• _Your assignment_
Beneath this task are records; print exactly the stretch of them from the line with "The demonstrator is" through the line with "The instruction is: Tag", both ends included.
■ ■ ■ ■
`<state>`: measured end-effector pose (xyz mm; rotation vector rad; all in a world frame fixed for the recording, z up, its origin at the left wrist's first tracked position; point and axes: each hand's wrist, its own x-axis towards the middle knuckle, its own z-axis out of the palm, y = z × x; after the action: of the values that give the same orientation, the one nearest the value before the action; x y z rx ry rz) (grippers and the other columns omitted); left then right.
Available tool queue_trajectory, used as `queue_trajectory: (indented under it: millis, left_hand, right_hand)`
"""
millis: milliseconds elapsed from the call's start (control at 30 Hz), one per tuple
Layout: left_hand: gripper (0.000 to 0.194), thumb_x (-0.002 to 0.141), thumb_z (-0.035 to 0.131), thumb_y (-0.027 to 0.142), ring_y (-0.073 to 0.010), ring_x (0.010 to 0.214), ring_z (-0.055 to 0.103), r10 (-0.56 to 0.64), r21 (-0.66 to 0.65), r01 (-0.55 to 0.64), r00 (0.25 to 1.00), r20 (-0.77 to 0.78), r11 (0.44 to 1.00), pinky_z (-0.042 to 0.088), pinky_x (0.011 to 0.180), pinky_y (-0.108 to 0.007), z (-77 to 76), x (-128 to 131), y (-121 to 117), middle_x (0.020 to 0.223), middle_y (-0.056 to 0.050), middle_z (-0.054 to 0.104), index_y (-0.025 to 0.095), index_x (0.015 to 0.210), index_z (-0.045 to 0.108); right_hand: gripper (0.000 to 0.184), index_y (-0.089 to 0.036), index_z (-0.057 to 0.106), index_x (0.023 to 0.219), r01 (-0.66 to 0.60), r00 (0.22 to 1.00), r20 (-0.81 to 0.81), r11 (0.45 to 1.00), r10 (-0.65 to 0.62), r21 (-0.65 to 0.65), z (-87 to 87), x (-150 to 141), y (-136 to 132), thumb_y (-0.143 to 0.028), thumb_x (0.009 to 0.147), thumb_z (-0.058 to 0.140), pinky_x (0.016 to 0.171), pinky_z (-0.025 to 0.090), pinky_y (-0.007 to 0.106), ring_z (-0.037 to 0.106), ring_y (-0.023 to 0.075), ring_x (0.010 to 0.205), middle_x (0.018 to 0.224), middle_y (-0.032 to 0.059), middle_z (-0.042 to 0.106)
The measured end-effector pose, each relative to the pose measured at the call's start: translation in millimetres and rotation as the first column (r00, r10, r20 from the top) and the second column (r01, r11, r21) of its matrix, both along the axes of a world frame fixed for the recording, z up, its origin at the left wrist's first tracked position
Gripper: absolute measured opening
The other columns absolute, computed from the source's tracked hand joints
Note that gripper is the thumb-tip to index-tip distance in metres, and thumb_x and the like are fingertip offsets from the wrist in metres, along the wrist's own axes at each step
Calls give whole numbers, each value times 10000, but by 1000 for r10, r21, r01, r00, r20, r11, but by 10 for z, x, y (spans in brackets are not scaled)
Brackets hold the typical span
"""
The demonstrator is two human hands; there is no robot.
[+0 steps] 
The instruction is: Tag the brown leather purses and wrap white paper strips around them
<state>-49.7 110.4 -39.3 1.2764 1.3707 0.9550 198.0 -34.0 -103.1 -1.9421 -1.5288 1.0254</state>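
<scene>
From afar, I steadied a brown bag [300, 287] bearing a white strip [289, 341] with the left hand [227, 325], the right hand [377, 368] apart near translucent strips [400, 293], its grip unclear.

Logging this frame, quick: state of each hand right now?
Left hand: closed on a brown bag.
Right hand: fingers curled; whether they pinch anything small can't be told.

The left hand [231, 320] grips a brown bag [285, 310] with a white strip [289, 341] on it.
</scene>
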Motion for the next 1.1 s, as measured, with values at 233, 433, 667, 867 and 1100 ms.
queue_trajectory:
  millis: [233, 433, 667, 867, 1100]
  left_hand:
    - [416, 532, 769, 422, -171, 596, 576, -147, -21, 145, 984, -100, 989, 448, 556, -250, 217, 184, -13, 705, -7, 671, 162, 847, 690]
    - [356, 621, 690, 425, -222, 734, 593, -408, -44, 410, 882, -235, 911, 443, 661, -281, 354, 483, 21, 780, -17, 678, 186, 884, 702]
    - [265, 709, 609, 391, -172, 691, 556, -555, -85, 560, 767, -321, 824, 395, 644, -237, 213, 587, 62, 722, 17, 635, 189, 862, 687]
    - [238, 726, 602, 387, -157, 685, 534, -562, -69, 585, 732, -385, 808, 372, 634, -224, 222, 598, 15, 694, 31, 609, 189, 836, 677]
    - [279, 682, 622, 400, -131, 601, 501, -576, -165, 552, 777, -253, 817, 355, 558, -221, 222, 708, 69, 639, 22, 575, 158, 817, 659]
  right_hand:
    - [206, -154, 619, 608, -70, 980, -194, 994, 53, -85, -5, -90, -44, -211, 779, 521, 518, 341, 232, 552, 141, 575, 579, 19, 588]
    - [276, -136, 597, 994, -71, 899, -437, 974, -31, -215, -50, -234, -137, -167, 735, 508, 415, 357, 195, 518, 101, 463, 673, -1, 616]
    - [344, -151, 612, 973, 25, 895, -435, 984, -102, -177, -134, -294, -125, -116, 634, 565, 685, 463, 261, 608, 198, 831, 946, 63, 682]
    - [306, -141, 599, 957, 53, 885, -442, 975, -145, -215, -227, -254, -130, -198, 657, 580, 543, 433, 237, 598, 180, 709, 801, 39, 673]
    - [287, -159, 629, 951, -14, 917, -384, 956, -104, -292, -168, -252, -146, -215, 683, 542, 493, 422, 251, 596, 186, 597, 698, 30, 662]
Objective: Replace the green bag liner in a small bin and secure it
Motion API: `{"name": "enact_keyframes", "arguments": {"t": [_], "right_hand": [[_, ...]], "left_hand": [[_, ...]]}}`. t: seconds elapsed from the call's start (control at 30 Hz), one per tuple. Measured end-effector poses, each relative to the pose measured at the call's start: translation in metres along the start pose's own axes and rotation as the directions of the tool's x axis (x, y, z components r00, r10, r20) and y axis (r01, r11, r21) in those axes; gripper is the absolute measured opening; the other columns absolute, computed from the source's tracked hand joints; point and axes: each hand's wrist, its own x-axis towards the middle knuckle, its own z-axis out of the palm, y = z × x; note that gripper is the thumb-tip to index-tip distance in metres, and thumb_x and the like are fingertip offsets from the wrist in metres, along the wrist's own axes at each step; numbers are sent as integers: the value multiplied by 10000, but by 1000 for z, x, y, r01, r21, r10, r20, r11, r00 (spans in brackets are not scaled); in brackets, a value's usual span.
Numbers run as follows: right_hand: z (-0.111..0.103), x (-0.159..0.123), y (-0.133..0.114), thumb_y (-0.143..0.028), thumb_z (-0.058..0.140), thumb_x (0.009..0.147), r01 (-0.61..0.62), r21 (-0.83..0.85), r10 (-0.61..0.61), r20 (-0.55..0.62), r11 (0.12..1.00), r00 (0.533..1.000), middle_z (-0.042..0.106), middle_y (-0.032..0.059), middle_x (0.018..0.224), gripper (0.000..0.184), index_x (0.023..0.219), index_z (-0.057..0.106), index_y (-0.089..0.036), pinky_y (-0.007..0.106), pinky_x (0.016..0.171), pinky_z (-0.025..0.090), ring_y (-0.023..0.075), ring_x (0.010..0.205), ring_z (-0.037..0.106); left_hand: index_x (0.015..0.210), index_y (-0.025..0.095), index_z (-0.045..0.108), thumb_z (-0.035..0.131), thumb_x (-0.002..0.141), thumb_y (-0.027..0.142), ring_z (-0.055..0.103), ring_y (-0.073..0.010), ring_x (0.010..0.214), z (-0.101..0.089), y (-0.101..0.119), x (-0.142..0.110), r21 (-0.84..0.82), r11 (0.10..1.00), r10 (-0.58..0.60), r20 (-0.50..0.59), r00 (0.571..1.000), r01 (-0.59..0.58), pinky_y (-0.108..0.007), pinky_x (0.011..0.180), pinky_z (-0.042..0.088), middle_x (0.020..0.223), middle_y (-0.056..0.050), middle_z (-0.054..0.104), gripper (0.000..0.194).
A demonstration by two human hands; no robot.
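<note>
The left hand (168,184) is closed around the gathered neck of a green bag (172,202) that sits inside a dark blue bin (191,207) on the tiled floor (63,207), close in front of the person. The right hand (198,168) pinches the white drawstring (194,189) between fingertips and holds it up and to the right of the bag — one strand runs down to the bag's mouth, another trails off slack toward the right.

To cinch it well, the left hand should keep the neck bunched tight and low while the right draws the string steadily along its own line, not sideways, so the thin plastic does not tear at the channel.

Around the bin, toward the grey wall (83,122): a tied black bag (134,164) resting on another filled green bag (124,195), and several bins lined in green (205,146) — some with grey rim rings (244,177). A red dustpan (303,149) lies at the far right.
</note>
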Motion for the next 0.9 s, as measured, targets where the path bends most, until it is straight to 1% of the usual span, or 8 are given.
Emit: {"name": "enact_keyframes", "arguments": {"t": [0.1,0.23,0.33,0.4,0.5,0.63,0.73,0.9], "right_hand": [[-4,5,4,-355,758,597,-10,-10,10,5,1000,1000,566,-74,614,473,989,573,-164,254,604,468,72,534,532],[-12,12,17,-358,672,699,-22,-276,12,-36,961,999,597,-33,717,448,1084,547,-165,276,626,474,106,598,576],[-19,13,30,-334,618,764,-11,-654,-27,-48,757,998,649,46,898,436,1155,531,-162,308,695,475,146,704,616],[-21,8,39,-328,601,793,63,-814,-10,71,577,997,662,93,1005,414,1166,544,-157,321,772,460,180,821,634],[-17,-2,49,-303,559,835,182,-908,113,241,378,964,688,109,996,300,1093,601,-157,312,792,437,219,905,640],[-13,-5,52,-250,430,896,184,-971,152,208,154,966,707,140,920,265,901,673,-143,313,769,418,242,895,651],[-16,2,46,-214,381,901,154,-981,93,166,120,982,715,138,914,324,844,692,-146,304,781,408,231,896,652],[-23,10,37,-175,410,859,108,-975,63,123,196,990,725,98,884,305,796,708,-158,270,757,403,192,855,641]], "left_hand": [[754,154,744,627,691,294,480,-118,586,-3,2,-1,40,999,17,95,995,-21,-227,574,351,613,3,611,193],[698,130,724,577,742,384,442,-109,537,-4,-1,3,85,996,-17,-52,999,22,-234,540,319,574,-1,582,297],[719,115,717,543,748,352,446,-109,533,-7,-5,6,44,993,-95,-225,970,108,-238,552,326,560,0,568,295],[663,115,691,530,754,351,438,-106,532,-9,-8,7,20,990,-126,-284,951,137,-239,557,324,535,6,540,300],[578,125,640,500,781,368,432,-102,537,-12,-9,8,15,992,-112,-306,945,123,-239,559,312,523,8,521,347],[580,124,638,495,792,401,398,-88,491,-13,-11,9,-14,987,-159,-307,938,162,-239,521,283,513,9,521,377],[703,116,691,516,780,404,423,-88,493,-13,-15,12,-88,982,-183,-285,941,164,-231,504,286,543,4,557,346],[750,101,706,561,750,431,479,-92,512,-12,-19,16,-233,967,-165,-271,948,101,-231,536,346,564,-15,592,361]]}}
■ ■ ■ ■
• _Completed exercise_
The demonstrator is two human hands; there is no robot.
[+0 steps] 
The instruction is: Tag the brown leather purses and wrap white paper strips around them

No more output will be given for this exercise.